### INSTRUCTIONS FOR THE TASK
Going down the listing below, print exactly each line from the one with "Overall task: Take" up to and including the one with "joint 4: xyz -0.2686", and skip the rest.
** Opening RECORDS TO PROCESS block **
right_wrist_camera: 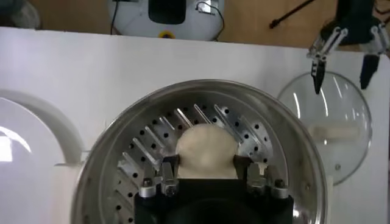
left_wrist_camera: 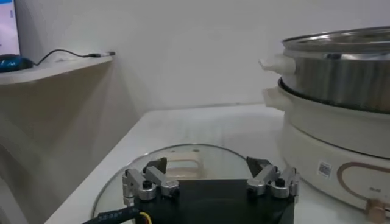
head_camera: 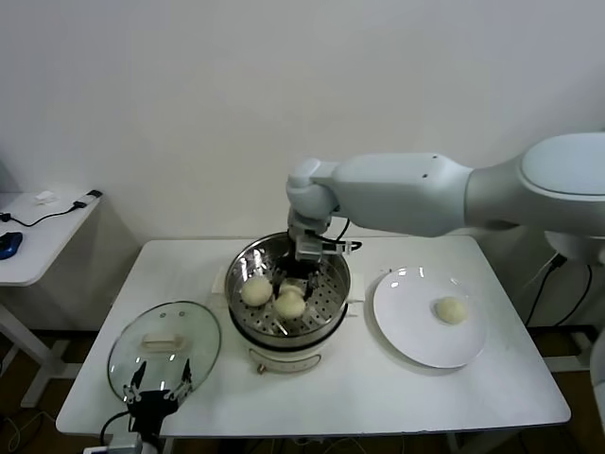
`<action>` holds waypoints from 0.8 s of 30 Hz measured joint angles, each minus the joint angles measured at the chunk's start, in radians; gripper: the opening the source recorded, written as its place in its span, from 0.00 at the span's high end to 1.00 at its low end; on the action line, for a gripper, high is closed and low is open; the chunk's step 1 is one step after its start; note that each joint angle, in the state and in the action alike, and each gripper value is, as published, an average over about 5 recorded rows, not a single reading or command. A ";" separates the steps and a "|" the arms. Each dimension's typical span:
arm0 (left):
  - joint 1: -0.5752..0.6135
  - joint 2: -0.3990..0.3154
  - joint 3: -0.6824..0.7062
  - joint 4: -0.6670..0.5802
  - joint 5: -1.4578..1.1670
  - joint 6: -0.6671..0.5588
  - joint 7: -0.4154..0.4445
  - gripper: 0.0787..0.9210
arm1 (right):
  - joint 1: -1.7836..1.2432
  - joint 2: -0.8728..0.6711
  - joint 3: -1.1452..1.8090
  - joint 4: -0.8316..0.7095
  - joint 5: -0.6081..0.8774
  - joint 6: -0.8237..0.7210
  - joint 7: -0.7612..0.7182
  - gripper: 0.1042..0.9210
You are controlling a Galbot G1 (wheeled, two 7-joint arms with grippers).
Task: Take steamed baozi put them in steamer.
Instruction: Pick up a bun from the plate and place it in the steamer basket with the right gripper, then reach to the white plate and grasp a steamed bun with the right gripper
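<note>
Plain white wall (head_camera: 189,104), white table (head_camera: 454,397), side desk (head_camera: 43,236) at left.

Light is bright, even and diffuse, seemingly from overhead; shadows under the white table (head_camera: 397,388) stay soft. The steamer (head_camera: 333,301) shows mild glare on its steel rim, and the plate (head_camera: 406,326) carries a faint sheen. In the left wrist view the glass lid (left_wrist_camera: 201,159) is slightly soft. The right wrist view bends lines at its edges, perhaps lens distortion.
</note>
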 measured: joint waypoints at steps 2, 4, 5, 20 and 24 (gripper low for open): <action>-0.001 0.001 0.000 0.001 0.000 0.000 0.000 0.12 | -0.018 0.011 0.001 -0.014 -0.010 0.012 0.004 0.38; -0.001 0.001 0.001 0.003 -0.001 -0.001 0.000 0.12 | -0.031 0.020 0.001 -0.024 -0.018 0.020 0.009 0.38; -0.001 0.001 0.001 0.003 -0.001 -0.001 0.000 0.12 | -0.036 0.023 0.001 -0.028 -0.021 0.024 0.011 0.37; -0.005 -0.001 0.011 0.001 0.005 -0.001 0.002 0.12 | 0.055 -0.022 -0.043 -0.021 0.095 0.039 -0.041 0.12; -0.009 -0.003 0.017 0.001 0.007 -0.001 0.002 0.12 | 0.144 -0.083 -0.110 -0.022 0.193 -0.002 -0.069 0.12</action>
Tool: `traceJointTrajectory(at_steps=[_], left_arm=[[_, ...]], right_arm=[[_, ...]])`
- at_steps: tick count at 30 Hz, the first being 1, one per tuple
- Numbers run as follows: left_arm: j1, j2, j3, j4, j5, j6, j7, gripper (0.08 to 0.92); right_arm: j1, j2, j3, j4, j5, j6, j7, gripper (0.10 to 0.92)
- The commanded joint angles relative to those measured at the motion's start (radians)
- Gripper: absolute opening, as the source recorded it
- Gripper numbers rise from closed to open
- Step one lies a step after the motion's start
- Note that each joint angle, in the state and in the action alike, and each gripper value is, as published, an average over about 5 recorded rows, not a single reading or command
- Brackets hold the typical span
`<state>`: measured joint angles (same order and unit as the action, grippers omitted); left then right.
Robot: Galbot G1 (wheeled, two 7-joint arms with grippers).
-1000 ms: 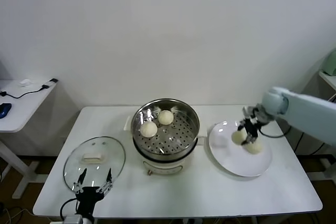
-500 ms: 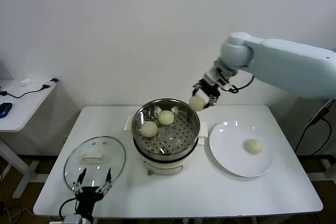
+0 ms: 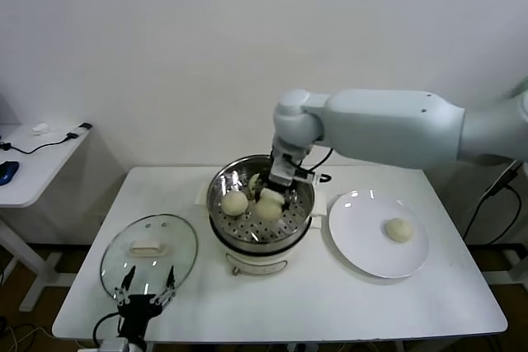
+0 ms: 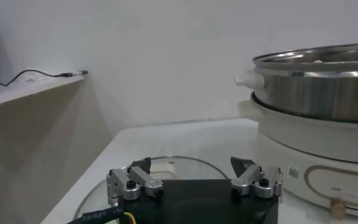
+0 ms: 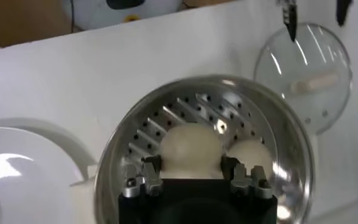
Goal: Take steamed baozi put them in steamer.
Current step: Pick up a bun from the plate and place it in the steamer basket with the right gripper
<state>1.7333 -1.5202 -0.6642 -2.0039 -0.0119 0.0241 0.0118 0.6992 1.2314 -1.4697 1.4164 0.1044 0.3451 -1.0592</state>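
1. Steamer (image 3: 261,204): you find the round stainless-steel pot with its perforated tray on a white base, near the middle of the white worktop (image 3: 330,302). In the left wrist view its steel wall and white base (image 4: 316,115) stand beside the lid.

2. Steamed baozi, four in all:
- One bun (image 3: 234,203) lies on the tray at the steamer's left side.
- One bun (image 3: 254,180) sits toward the tray's back, partly hidden behind the right claw.
- One bun (image 3: 267,206) is held in the right claw, low over the tray; you cannot tell whether it touches the tray. The right wrist view shows it (image 5: 190,148) between the two fingers, with a second bun (image 5: 250,152) just beside it.
- One bun (image 3: 399,229) rests on the white plate (image 3: 363,257), which sits just to the right of the steamer.

3. Right claw (image 3: 272,194): your right arm reaches across from the right, and the claw hangs inside the steamer's rim, clamped on the bun.

4. Left claw (image 3: 145,290): parked at the worktop's near left edge, over the near rim of the glass lid (image 3: 148,253), fingers spread wide and holding nothing. The left wrist view shows both fingers (image 4: 135,181) apart above the lid.

5. Glass lid: flat on the worktop to the left of the steamer, white handle up.
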Motion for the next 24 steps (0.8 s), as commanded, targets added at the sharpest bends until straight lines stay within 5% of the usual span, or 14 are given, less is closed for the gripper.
traceJointTrajectory(at_steps=[1,11,17,24], left_arm=[[0.003,-0.001,-0.001,0.001,0.001,-0.002,-0.001,0.823],[0.003,0.001,-0.003,0.005,0.0,-0.005,-0.002,0.823],[0.001,0.001,-0.003,0.007,-0.002,-0.006,-0.003,0.823],[0.001,0.001,-0.003,0.007,-0.001,-0.006,-0.002,0.823]], right_arm=[[-0.106,0.107,-0.016,-0.091,-0.078,0.087,0.017,0.646],[-0.139,0.144,-0.014,-0.165,-0.049,0.104,0.023,0.674],[-0.134,0.146,-0.009,-0.187,-0.026,0.132,0.048,0.793],[-0.022,0.098,-0.003,-0.168,0.067,0.182,-0.049,0.822]])
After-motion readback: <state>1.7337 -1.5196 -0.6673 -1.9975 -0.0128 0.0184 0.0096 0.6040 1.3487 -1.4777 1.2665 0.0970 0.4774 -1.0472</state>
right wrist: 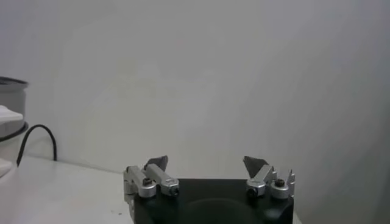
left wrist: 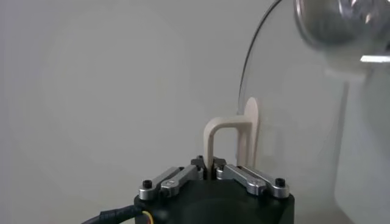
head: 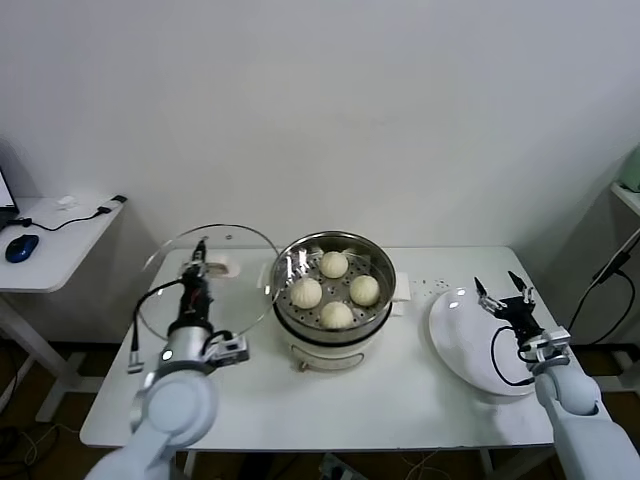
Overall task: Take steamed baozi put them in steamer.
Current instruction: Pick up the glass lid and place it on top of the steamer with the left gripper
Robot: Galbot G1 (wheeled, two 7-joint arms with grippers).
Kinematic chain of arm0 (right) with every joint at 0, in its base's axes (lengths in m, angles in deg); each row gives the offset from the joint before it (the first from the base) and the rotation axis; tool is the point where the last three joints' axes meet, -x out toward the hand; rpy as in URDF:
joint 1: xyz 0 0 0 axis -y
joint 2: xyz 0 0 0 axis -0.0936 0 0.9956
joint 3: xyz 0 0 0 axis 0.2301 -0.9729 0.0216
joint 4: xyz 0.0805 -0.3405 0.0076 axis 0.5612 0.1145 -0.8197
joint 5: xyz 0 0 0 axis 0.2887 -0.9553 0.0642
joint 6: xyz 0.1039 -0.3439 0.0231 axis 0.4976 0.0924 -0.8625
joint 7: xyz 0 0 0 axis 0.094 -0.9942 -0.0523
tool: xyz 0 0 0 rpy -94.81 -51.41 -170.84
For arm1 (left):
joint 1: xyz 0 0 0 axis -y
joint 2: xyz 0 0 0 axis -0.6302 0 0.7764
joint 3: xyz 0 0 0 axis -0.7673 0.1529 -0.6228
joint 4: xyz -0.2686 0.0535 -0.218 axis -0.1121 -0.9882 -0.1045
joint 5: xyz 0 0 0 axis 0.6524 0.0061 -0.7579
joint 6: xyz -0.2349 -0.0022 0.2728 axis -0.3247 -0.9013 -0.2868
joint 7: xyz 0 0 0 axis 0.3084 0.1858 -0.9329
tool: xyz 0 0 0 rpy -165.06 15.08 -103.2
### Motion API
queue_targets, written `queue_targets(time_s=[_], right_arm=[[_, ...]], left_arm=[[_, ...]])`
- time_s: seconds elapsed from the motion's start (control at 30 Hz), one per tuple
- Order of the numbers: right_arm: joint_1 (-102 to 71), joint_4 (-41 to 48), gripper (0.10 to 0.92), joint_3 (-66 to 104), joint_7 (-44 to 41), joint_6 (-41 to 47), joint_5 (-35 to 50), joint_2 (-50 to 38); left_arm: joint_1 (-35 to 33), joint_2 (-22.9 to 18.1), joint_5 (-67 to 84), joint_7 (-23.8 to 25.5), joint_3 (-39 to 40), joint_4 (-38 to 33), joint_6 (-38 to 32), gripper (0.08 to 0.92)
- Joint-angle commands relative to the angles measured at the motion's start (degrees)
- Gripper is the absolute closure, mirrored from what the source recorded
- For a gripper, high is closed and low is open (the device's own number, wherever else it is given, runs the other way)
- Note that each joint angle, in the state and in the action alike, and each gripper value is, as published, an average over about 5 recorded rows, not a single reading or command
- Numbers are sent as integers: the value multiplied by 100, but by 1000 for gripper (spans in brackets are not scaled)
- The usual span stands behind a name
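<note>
**Four buns in, lid in my left claw**

White wall behind, white surface (head: pixel 400 400) below. All four steamed baozi (head: pixel 336 280) sit on the perforated tray inside the steamer (head: pixel 335 300), at the middle of the surface. My left claw (head: pixel 200 262) is pinched shut on the handle (left wrist: pixel 226 143) of the glass lid (head: pixel 210 280), holding it tilted just to the left of the steamer. My right claw (head: pixel 503 292) is spread wide and empty, over the bare white plate (head: pixel 470 340), well right of the steamer. I judge the loading done; the left arm is nearer.
</note>
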Motion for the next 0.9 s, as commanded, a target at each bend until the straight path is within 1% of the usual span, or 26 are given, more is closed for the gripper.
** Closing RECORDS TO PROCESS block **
### REPLY
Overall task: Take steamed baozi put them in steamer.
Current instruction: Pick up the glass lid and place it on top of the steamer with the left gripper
Robot: Galbot G1 (wheeled, two 7-joint arms with grippers).
Kinematic chain of arm0 (right) with every joint at 0, in its base's axes (lengths in m, angles in deg); each row gives the offset from the joint before it (the first from the base) and the rotation axis; tool is the point where the last three joints' axes meet, -x out toward the hand; rpy as in URDF:
joint 1: xyz 0 0 0 axis -y
joint 2: xyz 0 0 0 axis -0.0936 0 0.9956
joint 3: xyz 0 0 0 axis 0.2301 -0.9729 0.0216
joint 4: xyz 0.0805 -0.3405 0.0076 axis 0.5612 0.1145 -0.8197
joint 5: xyz 0 0 0 axis 0.2887 -0.9553 0.0642
joint 6: xyz 0.1039 -0.3439 0.0231 axis 0.4976 0.0924 -0.8625
joint 7: xyz 0 0 0 axis 0.094 -0.9942 -0.0523
tool: xyz 0 0 0 rpy -94.81 -51.41 -170.84
For arm1 (left):
joint 1: xyz 0 0 0 axis -y
joint 2: xyz 0 0 0 axis -0.6302 0 0.7764
joint 3: xyz 0 0 0 axis -0.7673 0.1529 -0.6228
joint 4: xyz -0.2686 0.0535 -0.218 axis -0.1121 -0.9882 -0.1045

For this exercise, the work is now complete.